Kesan pertama itu penting.
Biar orang tau bagaimana mereka harus menilaimu.

-Giska Si Koki Cantik-

--------------------------------------------------

          Aku menghembuskan nafas berat. Di siang bolong seperti ini bunda malah menyuruhku menjemput seseorang di bandara. Padahal yang ingin kulakukan di siang ini hanyalah tidur di atas kasur sambil menonton video masak dari chef-chef terkenal dunia. Ditemani segelas susu coklat dingin dan semangkuk bakso pedas. Ah, bunda sangat merusak rencana yang telah kususun rapi itu.

Baru akan beranjak dari kasur, suara dering telepon sudah mengganggu pendengaranku. Kulirik sekilas terdapat nama bunda di layar ponsel.

"Halo, Bunda. Assalamualaikum. Iya, ini Giska lagi siap-siap. Bentar lagi juga berangkat ke bandara," Cercahku hampir tiada jeda. Bahkan, bunda belum mengatakan satu patah katapun di seberang sana.

"Giska.. kamu kalo bicara dikasih titik, koma, dong. Bunda pusing dengernya." Bisa kubayangkan bunda pasti sekarang wajahnya sudah memerah.

"Iya, bundaaa.. maafin Giska, ya!" kini aku melambat intonasi bicaraku.

"Kamu cepetan siap-siap. Pasti sekarang Arzen sudah sampai. Jangan lupa bawa kertas karton yang udah ada nama Arzen. Udah disiapin pak Harto kemarin."

"Ih, masak aku berdiri di bandara sambil bawa kertas karton gitu sih, Bun.
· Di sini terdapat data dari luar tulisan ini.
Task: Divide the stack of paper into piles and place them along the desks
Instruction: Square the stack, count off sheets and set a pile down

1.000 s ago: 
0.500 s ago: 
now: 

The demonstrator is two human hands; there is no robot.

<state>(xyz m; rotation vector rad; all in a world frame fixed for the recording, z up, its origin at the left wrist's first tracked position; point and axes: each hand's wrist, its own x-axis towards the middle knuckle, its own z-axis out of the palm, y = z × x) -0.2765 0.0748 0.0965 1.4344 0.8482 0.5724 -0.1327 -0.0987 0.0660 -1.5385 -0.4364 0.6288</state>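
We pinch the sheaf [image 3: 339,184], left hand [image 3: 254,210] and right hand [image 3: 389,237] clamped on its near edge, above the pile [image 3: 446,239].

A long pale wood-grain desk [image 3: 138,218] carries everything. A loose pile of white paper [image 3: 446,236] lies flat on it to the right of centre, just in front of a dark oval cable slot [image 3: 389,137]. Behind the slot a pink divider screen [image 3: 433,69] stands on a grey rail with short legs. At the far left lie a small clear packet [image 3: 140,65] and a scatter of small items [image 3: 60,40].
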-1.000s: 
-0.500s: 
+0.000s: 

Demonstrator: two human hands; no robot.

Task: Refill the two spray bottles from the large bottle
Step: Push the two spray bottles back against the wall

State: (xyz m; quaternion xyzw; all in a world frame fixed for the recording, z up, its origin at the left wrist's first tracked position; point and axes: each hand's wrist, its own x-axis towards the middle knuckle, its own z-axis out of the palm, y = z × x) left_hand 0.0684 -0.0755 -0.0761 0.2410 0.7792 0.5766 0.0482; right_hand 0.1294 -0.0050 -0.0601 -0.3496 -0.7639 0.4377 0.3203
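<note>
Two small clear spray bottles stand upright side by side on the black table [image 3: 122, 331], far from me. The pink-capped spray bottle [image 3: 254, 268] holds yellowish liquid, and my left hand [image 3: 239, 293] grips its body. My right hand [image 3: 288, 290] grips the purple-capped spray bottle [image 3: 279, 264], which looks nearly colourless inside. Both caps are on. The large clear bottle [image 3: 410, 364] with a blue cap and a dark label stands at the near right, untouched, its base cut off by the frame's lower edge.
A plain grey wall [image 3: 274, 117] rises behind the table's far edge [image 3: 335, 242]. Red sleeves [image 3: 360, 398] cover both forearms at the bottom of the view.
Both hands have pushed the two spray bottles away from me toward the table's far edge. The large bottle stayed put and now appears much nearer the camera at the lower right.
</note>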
Malu, ah! Apalagi aku sendirian. Gak mauuu.." elakku. Bagaimana mungkin aku mencari-cari makhluk bernama Arzen itu dengan cara aneh seperti itu.

"Tidak ada bantahan. Bunda lagi sibuk. Hati-hati di jalan ya, sayang.. Assalamualaikum."

Dan belum sempat aku menjawab, bunda sudah mematikan sambungan teleponnya secara sepihak. Lagi-lagi aku menghembuskan nafas berat. Ini hari yang menyebalkan.

***

          Kini aku duduk santai sambil memainkan game di ponselku. Dan di sampingku sudah ada supir taksi online yang membawa kertas karton besar bertuliskan "ARZENDI BIMA SAKTI". Katakan saja aku jahat, karena menyuruh supir taksi online ini mengerjakan tugas yang harusnya kulakukan. Tak masalah, aku sudah membayarnya lebih.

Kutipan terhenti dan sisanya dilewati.